As Abe nicely captures it, Joe Biden’s advice to Georgians this week is a masterpiece of end-of-life counseling. A “good counselor/bad counselor” dynamic seems to be emerging with the Obama-Biden foreign relations team. Biden’s entourage also performed a key role in a subtle interplay during the Georgia visit, when Russia’s Deputy Foreign Minister, Grigory Karasin, warned third parties against selling arms to Georgia. Karasin invoked a January decree by Medvedev on “measures taken to prohibit the supply of military and double-purpose products to Georgia.” Said Karasin: “The decree foresees the use of special economic measures in relation to nations, international organizations and individuals supplying military equipment to Georgia.” The U.K. Guardian interprets this as a threat to the United States, but the Moscow Times may be more accurate in emphasizing the threat to Georgia’s regular arms suppliers in Eastern Europe. Either way, the assurance issued yesterday by a senior official traveling with Biden that the U.S. will not be selling arms to Georgia could not have been timed better to evoke appeasement.

Analysis on the arms-sales threat has focused on Russia’s severing military cooperation with Georgia’s patrons. But Moscow may be preparing for something more robust: economic measures against Russia’s trading partners in Eastern Europe, a threat to interdict Caspian Sea gas flowing through Georgia, and possibly a maritime arms embargo on Georgia. Moscow’s recent history with economic pressure includes arm-twisting Ukraine and its E.U. gas customers and cutting off Belarus’s access to Russian markets in order to force political concessions. Russia is redeveloping a Soviet-era naval base in Abkhazia only a few kilometers from the Georgian border: a small but well-placed facility that would allow the Russian navy to control Georgia’s entire coast. A Russian embargo would not have to entail capital warship encounters at sea. Armed patrol craft operating along Georgia’s short coastline would be enough to turn merchant ships away. Georgia has no current arms suppliers who would make more than one attempt to deliver their goods. The pipeline heads on the coast are equally vulnerable.

Russia seems to be preparing for timing as early as August, given Karasin’s references to “provocations” expected from Georgia on the anniversary of last year’s invasion.

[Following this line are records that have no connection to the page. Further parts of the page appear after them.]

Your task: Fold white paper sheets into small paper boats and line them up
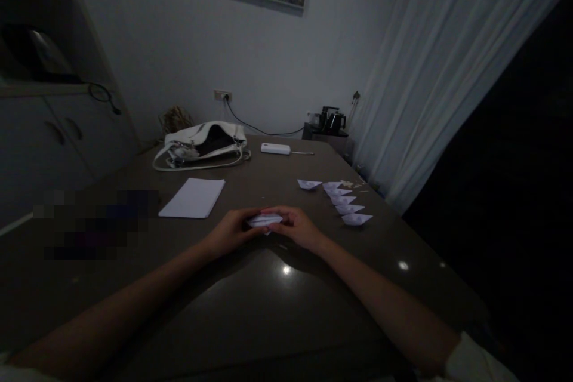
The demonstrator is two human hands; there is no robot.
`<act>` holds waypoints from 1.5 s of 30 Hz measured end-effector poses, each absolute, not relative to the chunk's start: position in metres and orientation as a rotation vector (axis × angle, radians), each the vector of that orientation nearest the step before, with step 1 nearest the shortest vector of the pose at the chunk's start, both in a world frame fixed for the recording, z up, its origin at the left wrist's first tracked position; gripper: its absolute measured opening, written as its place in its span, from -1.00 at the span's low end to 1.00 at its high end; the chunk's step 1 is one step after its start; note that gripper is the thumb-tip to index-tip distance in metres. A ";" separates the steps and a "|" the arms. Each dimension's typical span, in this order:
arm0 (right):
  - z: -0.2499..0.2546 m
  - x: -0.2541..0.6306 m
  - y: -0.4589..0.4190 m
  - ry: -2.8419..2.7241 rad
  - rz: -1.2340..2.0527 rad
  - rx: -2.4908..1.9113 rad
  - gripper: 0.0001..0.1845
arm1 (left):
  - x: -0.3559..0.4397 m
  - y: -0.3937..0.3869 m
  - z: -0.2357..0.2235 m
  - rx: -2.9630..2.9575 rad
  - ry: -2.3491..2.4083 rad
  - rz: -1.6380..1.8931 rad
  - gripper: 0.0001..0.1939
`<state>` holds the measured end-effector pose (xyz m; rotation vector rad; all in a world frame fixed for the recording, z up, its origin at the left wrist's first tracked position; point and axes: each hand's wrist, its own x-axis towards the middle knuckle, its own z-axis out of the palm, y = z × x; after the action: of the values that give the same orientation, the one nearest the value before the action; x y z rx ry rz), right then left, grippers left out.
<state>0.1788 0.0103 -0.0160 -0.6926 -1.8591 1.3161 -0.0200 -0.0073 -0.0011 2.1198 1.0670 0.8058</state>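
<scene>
Between my two hands, just above the middle of the dark table (250,310), is a small folded white paper (264,222), pointed at its lower edge. My left hand (233,229) grips its left side, thumb in front and fingers behind. On the other side my right hand (299,228) pinches it the same way; the fingertips of both hands nearly meet. Part of the paper is hidden by the fingers. To the right stand several white folded paper boats (357,219) in a slanting row, with one boat (308,184) a little apart on their left.
A stack of white paper sheets (192,198) lies left of my hands. Farther back are a white handbag (206,143) and a white power bank (275,148) with a short cable. Small beige bits (351,184) lie beside the boats. A sheer curtain (430,71) hangs at right.
</scene>
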 end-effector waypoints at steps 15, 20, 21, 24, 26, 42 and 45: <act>-0.007 0.181 0.004 -1.976 0.798 -0.888 -0.74 | -0.021 -0.009 0.000 2.128 1.080 0.734 -0.48; -0.010 0.180 0.007 -1.912 0.923 -0.851 -0.75 | -0.019 -0.012 0.005 2.119 0.963 0.709 -0.52; -0.010 0.180 0.007 -1.901 0.955 -0.839 -0.75 | -0.019 -0.013 0.006 2.119 0.945 0.697 -0.53; -0.011 0.179 0.008 -1.888 1.024 -0.817 -0.74 | -0.019 -0.014 0.007 2.119 0.913 0.660 -0.53; -0.011 0.179 0.007 -1.889 1.049 -0.813 -0.74 | -0.019 -0.015 0.007 2.121 0.913 0.641 -0.53; -0.008 0.178 0.004 -1.914 0.915 -0.829 -0.69 | -0.018 -0.013 0.002 2.077 0.990 0.585 -0.51; -0.006 0.177 0.002 -1.910 0.939 -0.830 -0.67 | -0.018 -0.011 0.002 2.016 0.975 0.612 -0.51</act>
<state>0.1775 0.0022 -0.0057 -0.8303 -1.9097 0.9391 -0.0180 -0.0112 0.0015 2.0161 0.9755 0.6123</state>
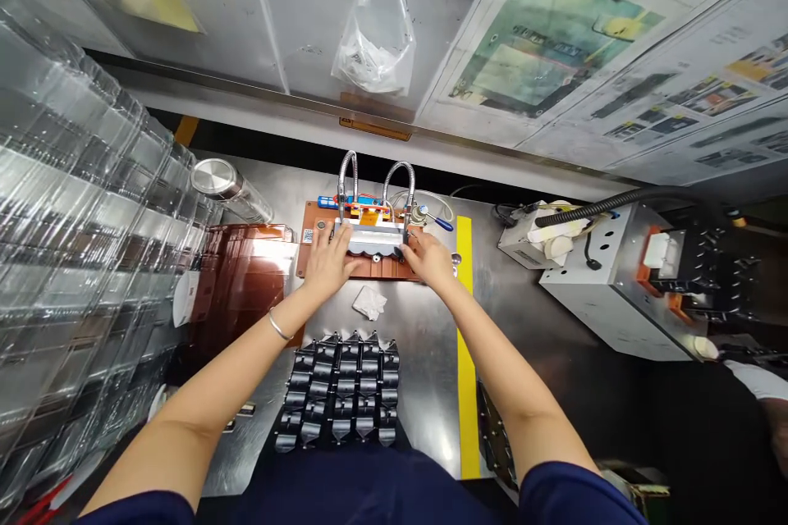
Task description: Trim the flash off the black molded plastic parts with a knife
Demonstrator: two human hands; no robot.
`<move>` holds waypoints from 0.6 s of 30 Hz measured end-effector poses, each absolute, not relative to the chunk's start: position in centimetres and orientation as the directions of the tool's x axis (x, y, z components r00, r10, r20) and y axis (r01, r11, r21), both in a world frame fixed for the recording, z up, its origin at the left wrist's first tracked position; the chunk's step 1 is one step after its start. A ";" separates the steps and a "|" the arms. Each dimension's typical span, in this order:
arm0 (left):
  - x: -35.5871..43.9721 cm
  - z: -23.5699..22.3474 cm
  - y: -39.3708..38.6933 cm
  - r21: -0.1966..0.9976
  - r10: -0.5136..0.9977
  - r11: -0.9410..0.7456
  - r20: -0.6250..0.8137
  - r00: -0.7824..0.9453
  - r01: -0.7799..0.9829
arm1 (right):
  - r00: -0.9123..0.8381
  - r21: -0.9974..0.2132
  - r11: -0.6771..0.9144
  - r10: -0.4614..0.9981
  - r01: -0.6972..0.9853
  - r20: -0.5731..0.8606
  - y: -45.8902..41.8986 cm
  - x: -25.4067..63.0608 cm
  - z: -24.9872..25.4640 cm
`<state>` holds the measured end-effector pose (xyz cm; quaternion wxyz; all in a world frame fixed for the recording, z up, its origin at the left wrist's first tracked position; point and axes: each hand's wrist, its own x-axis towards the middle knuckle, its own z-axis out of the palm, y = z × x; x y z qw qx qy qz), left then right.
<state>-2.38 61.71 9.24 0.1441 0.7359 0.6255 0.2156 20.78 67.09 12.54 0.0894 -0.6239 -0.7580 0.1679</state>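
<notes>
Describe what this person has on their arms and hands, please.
Navy-blue sleeves, the left sleeve and right sleeve, end above bare forearms. A thin silver-coloured bangle circles the left wrist. The left hand and right hand wear no gloves.

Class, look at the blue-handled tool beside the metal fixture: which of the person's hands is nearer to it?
The right hand is nearer, sitting just below the blue-handled tool. The left hand is farther, across the metal fixture from it.
</notes>
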 end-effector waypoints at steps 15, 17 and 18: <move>-2.4 8.6 56.7 0.672 0.994 0.041 0.048 -0.098 0.739 | -0.161 -0.463 0.117 0.985 0.878 -0.057 59.1 19.4 9.2; -2.5 8.4 55.7 0.647 0.997 0.025 0.041 -0.067 0.762 | -0.152 -0.447 0.120 0.988 0.886 -0.037 58.3 19.5 9.1; -2.6 8.4 55.4 0.633 0.998 0.017 0.038 -0.053 0.774 | -0.147 -0.442 0.120 0.989 0.889 -0.027 58.0 19.4 9.0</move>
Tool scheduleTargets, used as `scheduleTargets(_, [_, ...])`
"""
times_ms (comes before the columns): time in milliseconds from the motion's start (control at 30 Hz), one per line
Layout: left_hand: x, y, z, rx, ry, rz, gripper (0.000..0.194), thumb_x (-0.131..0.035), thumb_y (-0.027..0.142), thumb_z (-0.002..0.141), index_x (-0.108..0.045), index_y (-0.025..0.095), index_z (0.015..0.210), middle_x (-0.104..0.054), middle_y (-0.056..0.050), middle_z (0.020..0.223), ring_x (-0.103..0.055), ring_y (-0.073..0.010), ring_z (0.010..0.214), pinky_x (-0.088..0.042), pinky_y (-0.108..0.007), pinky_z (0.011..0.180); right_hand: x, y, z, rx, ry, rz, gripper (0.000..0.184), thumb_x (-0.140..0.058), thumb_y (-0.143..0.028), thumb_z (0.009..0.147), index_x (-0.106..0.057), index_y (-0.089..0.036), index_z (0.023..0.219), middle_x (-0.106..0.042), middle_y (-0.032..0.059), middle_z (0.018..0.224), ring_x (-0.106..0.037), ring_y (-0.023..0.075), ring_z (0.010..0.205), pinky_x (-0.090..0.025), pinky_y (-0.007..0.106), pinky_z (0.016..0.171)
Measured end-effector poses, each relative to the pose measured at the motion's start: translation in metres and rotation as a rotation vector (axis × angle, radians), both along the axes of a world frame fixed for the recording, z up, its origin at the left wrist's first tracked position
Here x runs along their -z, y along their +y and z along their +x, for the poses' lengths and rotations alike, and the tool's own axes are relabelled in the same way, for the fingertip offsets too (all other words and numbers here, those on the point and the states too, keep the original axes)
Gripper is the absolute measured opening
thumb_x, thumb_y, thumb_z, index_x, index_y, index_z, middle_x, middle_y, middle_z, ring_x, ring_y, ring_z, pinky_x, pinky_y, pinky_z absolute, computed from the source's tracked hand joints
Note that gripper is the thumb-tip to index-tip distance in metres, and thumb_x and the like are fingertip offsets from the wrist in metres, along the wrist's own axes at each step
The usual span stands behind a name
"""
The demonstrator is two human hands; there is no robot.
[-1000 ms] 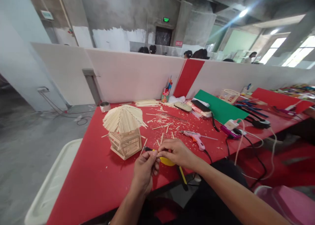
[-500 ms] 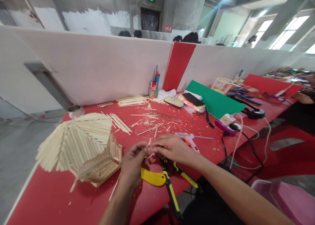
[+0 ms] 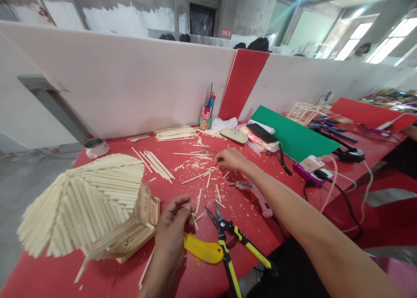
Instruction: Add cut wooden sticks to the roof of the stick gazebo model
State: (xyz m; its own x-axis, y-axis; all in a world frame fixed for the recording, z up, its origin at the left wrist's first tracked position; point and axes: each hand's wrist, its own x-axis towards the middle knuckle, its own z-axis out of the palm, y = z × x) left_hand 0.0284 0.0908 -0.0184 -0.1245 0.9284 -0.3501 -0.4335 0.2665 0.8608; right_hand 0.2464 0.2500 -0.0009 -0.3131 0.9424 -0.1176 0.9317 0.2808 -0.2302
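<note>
My left hand (image 3: 172, 228) hovers over the front of the red table, fingers loosely curled and apart, with nothing visible in them. Beside its fingertips lie short wooden stick pieces (image 3: 198, 218). My right hand (image 3: 232, 160) is stretched out farther back, over wood crumbs and cut sticks (image 3: 199, 174); its fingers are pinched together, and anything between them is hidden. A model house of wooden sticks (image 3: 94, 202) with a slatted roof stands left of my left hand. Yellow-and-black cutters (image 3: 223, 225) lie with blades apart next to a yellow saw-toothed piece (image 3: 204, 250).
A pink glue gun (image 3: 254, 194) lies under my right forearm. Behind are stick bundles (image 3: 176, 134), a pen cup (image 3: 205, 120), an oval case (image 3: 233, 135), a phone (image 3: 261, 132) and a green board (image 3: 293, 135). A power strip (image 3: 308, 172) with cables sits at right; a white partition (image 3: 146, 85) borders the table.
My right hand has left the spot by my left hand and moved back across the table, uncovering the cutters. The hands are now apart, and small stick pieces lie on the table between them.
</note>
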Motion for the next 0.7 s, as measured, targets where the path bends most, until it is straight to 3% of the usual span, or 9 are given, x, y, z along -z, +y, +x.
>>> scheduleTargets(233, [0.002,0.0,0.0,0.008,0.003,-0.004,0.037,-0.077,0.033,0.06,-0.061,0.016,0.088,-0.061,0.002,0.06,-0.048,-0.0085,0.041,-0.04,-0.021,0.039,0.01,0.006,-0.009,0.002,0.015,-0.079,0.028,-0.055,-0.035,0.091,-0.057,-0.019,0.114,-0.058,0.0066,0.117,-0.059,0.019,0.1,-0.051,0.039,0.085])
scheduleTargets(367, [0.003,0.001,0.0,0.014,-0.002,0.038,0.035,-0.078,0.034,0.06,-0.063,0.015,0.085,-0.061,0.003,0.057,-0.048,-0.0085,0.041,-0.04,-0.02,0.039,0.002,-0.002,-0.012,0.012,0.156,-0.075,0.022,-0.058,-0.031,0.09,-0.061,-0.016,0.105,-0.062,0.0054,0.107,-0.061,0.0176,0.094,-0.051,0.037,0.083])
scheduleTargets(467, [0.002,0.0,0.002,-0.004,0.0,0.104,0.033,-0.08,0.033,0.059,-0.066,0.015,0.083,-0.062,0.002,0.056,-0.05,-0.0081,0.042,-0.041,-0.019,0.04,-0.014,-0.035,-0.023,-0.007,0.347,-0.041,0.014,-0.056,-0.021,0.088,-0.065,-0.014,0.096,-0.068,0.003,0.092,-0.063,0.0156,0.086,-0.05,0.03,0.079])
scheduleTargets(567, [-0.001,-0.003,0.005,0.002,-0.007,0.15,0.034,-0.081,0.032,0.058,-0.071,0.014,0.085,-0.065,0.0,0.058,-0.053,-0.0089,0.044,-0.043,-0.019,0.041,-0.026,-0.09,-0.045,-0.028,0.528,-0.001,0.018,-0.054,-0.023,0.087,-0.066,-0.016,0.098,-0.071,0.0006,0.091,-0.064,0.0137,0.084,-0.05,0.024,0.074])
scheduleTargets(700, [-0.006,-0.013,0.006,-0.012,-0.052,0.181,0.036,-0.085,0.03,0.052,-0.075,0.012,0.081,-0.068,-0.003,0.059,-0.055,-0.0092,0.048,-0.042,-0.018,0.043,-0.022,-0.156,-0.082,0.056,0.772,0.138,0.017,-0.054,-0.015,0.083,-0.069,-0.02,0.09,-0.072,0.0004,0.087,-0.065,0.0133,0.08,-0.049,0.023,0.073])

The main condition Russia needs to implement its provocative measures is inactivity by the U.S. After a series of demonstrations and counterdemonstrations that could have been scripted by Monty Python — a NATO exercise in Georgia in June; Russia’s Kavkaz-2009 shortly thereafter; Obama’s visit to Moscow; Medvedev’s visit to South Ossetia on July 13; the visit of the USS Stout, an Aegis destroyer, to Georgia on July 14 (attended by ostentatious Russian target practice at sea); Biden’s visit to Georgia yesterday — Georgia’s fate will come down to what Putin and Medvedev think they can get away with. Unbearable pressure may be enough, with America’s global end-of-life counselors helping Georgia interpret the writing on the wall.